From the entries below, copy out every line with "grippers" in it.

PROVIDED INFORMATION:
————
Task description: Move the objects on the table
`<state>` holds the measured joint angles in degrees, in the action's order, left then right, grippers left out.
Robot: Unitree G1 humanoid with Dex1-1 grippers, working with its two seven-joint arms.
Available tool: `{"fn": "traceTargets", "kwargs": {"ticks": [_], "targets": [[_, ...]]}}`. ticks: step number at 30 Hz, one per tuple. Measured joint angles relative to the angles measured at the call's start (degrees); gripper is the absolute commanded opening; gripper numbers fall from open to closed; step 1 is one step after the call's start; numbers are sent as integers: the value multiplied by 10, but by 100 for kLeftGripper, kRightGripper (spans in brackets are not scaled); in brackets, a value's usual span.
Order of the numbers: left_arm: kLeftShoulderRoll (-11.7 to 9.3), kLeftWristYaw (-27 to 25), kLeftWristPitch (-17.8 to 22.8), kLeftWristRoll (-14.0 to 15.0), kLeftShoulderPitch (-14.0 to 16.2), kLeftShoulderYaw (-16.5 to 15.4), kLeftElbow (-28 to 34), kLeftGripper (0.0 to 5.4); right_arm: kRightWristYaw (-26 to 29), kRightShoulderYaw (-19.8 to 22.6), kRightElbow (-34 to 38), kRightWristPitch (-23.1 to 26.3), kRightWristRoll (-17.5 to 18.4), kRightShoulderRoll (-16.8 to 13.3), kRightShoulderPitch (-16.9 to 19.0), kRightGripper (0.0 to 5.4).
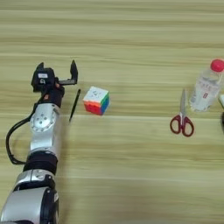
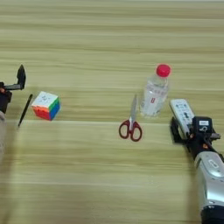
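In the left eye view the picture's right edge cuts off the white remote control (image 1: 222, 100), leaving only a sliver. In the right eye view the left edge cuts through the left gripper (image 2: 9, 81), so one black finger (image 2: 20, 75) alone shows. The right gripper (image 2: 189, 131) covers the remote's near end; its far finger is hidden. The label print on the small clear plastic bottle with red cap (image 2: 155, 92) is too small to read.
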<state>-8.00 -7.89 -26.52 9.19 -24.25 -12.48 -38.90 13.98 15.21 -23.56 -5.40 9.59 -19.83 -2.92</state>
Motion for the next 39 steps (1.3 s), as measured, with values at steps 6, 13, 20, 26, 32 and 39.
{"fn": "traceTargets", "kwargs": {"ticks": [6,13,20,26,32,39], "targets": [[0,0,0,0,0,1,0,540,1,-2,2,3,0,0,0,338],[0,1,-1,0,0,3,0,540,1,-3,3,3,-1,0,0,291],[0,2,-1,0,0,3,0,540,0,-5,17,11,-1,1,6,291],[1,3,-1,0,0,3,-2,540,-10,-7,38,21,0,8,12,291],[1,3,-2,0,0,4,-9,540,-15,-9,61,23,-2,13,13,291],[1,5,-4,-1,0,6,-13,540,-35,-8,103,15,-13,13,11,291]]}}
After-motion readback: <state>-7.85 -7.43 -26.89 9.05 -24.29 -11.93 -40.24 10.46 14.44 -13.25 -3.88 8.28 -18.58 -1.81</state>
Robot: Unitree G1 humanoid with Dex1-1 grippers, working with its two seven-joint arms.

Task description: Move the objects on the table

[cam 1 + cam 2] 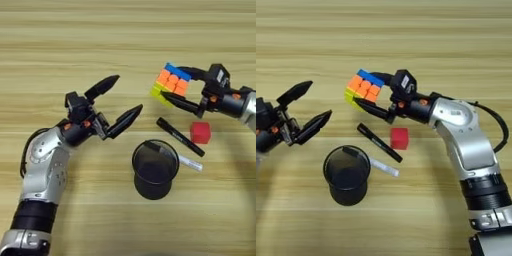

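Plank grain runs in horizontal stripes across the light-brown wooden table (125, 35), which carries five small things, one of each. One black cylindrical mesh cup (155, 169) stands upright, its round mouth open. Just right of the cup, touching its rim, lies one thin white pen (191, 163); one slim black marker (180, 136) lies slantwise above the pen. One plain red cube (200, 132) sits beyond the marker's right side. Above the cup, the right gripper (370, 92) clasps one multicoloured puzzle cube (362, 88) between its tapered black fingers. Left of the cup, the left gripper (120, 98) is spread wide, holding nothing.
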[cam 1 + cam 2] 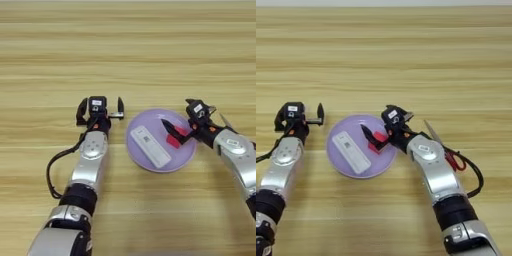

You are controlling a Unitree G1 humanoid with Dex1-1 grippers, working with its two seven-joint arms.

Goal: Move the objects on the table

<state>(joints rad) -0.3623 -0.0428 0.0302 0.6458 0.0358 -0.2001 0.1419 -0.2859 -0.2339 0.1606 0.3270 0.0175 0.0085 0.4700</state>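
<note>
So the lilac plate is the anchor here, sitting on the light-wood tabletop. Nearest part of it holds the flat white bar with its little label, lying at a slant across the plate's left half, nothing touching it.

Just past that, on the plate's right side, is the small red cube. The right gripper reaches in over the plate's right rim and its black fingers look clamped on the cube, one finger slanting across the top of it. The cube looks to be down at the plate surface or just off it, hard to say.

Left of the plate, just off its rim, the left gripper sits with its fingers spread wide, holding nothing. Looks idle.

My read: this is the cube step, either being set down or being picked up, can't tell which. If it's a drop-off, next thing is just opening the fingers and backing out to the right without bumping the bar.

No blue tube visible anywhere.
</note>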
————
TASK RESULT:
`<state>` holds the measured joint angles in degrees, in the action's order, left then right, grippers left out.
Robot: Unitree G1 humanoid with Dex1-1 grippers, working with its two seven-joint arms.
Robot: Unitree G1 humanoid with Dex1-1 grippers, working with its two seven-joint arms.
You are controlling a Unitree G1 humanoid with Dex1-1 grippers, working with its two seven-joint arms.

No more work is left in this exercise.